> [WORK INSTRUCTION] Copy exactly the stretch of data below from the line with "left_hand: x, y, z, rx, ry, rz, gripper" through the line with "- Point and", including both of those lines.
*** Begin section ***
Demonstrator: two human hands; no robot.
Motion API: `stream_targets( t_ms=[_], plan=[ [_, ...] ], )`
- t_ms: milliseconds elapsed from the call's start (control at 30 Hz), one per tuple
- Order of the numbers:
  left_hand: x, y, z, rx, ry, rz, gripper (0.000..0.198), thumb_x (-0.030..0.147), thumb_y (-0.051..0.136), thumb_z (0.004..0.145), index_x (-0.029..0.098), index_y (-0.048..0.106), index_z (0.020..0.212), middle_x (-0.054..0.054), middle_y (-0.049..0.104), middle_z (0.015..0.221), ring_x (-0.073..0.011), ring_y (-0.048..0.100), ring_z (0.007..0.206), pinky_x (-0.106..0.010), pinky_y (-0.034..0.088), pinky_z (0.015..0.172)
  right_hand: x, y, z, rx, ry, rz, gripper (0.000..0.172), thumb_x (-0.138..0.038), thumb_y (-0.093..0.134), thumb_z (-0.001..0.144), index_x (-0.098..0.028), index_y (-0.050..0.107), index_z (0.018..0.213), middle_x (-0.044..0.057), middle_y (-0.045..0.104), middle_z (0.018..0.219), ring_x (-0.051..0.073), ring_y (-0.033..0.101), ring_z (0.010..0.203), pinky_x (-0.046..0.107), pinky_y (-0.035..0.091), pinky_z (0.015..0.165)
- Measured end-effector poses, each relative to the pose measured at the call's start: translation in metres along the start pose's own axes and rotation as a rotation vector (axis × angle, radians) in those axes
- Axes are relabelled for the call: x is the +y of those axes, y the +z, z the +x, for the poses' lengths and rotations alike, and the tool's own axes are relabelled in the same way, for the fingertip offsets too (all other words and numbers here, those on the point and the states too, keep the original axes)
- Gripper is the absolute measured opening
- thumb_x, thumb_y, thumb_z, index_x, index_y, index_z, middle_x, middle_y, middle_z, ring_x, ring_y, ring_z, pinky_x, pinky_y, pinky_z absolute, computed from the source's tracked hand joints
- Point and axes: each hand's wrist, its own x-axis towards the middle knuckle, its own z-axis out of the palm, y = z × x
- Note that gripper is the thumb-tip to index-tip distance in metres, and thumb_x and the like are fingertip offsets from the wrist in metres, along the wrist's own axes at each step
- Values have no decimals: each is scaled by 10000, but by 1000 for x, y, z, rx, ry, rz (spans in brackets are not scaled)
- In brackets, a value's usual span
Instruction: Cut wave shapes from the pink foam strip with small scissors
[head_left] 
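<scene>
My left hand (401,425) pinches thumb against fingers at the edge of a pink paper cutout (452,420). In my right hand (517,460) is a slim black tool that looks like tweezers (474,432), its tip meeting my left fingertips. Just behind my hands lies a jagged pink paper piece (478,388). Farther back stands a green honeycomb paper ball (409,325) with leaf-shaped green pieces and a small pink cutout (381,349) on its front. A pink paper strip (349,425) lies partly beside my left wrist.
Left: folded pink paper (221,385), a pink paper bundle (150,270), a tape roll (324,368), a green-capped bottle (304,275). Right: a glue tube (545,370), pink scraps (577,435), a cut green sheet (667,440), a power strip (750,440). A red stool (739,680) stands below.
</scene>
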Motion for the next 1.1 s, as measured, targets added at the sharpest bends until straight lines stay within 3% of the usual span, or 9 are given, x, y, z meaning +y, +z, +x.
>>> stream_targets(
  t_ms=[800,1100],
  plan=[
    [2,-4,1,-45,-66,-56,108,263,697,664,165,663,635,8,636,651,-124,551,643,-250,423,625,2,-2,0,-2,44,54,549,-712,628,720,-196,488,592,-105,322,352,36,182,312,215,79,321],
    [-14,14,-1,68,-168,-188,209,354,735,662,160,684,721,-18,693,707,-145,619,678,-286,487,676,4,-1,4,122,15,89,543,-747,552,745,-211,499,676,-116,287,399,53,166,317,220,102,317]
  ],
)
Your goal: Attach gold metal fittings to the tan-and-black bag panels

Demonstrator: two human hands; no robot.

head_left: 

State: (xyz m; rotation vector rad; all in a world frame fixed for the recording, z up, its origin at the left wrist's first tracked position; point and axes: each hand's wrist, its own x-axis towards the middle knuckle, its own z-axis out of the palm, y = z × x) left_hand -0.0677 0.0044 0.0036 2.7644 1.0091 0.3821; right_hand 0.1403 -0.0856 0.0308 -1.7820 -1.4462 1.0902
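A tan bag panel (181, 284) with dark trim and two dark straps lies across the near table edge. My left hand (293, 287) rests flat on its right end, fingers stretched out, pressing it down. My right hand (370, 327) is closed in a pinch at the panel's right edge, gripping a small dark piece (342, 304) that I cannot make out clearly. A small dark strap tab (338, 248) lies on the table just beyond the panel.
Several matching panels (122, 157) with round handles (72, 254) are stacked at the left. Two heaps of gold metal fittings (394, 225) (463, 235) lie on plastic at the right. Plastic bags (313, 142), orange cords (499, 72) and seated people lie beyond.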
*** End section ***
> [EXERCISE ANSWER]
  left_hand: x, y, z, rx, ry, rz, gripper (0.000..0.198), thumb_x (-0.030..0.147), thumb_y (-0.051..0.136), thumb_z (0.004..0.145), index_x (-0.029..0.098), index_y (-0.048..0.106), index_z (0.020..0.212), middle_x (-0.054..0.054), middle_y (-0.049..0.104), middle_z (0.015..0.221), ring_x (-0.073..0.011), ring_y (-0.048..0.100), ring_z (0.007..0.206), pinky_x (-0.106..0.010), pinky_y (-0.034..0.088), pinky_z (0.015..0.172)
  right_hand: x, y, z, rx, ry, rz, gripper (0.000..0.172), thumb_x (-0.138..0.038), thumb_y (-0.093..0.134), thumb_z (-0.001..0.144), index_x (-0.098..0.028), index_y (-0.050..0.107), index_z (0.018..0.213), middle_x (-0.044..0.057), middle_y (-0.045..0.104), middle_z (0.018..0.219), ring_x (-0.051..0.073), ring_y (-0.033..0.101), ring_z (0.010..0.203), pinky_x (-0.046..0.107), pinky_y (-0.035..0.091), pinky_z (0.015..0.165)
- Measured end-effector poses, each relative to the pose measured at the call's start: translation in metres along the start pose's own axes and rotation as a rotation vector (axis × angle, radians) in those axes
- Axes are relabelled for the call: x is the +y of those axes, y the +z, z the +x, for the poses' lengths and rotations alike, and the tool's own axes are relabelled in the same way, for the fingertip offsets too (all other words and numbers here, those on the point and the states too, keep the original axes)
- Gripper is the absolute measured opening
- thumb_x, thumb_y, thumb_z, index_x, index_y, index_z, middle_x, middle_y, middle_z, ring_x, ring_y, ring_z, pinky_x, pinky_y, pinky_z absolute, computed from the source's tracked hand joints
- Point and axes: each hand's wrist, its own x-axis towards the middle knuckle, its own z-axis out of the palm, y = z × x

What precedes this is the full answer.